Copy the data below exactly.

Data in this exercise Start Marker

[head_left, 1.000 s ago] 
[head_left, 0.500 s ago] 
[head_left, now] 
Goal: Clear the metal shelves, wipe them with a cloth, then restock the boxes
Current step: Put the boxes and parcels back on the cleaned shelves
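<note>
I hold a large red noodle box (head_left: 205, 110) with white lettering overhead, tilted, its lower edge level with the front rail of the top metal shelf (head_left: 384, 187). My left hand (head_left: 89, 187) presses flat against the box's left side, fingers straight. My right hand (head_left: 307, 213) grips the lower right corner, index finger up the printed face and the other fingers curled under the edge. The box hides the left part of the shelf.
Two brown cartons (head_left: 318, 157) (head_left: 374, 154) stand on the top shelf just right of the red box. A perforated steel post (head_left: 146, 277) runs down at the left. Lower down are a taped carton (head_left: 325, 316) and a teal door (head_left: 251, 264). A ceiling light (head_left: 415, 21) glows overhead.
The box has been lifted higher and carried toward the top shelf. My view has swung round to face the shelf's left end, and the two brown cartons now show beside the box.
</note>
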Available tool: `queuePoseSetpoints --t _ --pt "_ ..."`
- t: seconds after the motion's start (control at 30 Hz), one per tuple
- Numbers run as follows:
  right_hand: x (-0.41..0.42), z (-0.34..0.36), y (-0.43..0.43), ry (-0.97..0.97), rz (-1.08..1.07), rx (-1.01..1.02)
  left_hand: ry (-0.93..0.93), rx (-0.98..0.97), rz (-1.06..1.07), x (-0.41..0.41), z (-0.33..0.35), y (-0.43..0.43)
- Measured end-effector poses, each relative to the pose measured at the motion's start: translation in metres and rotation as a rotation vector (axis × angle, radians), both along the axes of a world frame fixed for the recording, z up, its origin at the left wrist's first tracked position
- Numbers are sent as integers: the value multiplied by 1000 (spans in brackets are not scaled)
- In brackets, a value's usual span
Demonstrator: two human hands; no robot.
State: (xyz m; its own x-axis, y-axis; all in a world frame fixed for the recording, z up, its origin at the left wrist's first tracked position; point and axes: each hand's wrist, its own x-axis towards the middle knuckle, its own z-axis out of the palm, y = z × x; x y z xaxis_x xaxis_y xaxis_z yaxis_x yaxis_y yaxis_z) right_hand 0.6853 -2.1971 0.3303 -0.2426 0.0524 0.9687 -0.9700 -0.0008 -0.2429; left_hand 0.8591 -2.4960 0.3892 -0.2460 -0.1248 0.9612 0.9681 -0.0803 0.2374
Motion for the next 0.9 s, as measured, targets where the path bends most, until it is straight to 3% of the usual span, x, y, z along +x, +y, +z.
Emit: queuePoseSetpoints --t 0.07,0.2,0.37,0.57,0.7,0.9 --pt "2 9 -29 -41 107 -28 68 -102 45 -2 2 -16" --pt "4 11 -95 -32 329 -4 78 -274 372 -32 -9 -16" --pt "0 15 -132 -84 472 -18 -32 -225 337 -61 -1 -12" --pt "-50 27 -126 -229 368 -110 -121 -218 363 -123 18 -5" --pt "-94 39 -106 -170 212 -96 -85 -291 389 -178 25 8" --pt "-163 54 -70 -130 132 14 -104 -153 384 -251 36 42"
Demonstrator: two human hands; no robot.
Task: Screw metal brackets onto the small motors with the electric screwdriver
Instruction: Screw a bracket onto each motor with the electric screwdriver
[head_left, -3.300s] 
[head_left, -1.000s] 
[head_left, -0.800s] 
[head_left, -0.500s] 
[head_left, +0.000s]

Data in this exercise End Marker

*Completed exercise*.
[head_left, 1.000 s ago] 
[head_left, 0.500 s ago] 
[head_left, now] 
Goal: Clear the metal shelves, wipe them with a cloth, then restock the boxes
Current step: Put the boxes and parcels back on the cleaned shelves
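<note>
I hold a large red noodle box (head_left: 205, 110) with white lettering overhead, tilted, its lower edge level with the front rail of the top metal shelf (head_left: 384, 187). My left hand (head_left: 89, 187) presses flat against the box's left side, fingers straight. My right hand (head_left: 307, 213) grips the lower right corner, index finger up the printed face and the other fingers curled under the edge. The box hides the left part of the shelf.
Two brown cartons (head_left: 318, 157) (head_left: 374, 154) stand on the top shelf just right of the red box. A perforated steel post (head_left: 146, 277) runs down at the left. Lower down are a taped carton (head_left: 325, 316) and a teal door (head_left: 251, 264). A ceiling light (head_left: 415, 21) glows overhead.
The box has been lifted higher and carried toward the top shelf. My view has swung round to face the shelf's left end, and the two brown cartons now show beside the box.
</note>
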Available tool: `queuePoseSetpoints --t _ --pt "_ ..."`
- t: seconds after the motion's start (control at 30 Hz), one per tuple
- Numbers run as follows:
  right_hand: x (-0.41..0.42), z (-0.34..0.36), y (-0.43..0.43), ry (-0.97..0.97), rz (-1.08..1.07), rx (-1.01..1.02)
  left_hand: ry (-0.93..0.93), rx (-0.98..0.97), rz (-1.06..1.07), x (-0.41..0.41), z (-0.33..0.35), y (-0.43..0.43)
- Measured end-effector poses, each relative to the pose measured at the motion's start: translation in metres and rotation as a rotation vector (axis × angle, radians), both along the axes of a world frame fixed for the recording, z up, its origin at the left wrist's first tracked position
- Numbers are sent as integers: the value multiplied by 1000 (spans in brackets are not scaled)
- In brackets, a value's usual span
Demonstrator: two human hands; no robot.
State: (xyz m; its own x-axis, y-axis; all in a world frame fixed for the recording, z up, its origin at the left wrist's first tracked position; point and axes: each hand's wrist, its own x-axis towards the middle knuckle, its own z-axis out of the palm, y = z × x; x y z xaxis_x xaxis_y xaxis_z yaxis_x yaxis_y yaxis_z) right_hand 0.6853 -2.1971 0.3303 -0.2426 0.0524 0.9687 -0.9700 -0.0008 -0.2429; left_hand 0.8591 -2.4960 0.3892 -0.2460 -0.1248 0.9612 0.9681 -0.0803 0.2374
Motion for the next 0.9 s, as measured, targets where the path bends most, until it is straight to 3% of the usual span, x, y, z along +x, +y, +z.
Emit: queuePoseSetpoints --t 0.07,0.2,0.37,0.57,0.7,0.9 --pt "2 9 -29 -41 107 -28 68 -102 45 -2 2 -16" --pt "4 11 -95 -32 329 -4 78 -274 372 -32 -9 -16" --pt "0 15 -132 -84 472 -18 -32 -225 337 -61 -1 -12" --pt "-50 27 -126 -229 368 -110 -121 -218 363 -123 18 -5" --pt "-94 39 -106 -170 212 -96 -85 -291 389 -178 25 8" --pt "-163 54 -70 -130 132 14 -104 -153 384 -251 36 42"
Demonstrator: two human hands; no robot.
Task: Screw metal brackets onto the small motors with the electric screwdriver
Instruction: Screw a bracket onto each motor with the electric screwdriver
[head_left, -3.300s] 
[head_left, -1.000s] 
[head_left, -0.800s] 
[head_left, -0.500s] 
[head_left, +0.000s]

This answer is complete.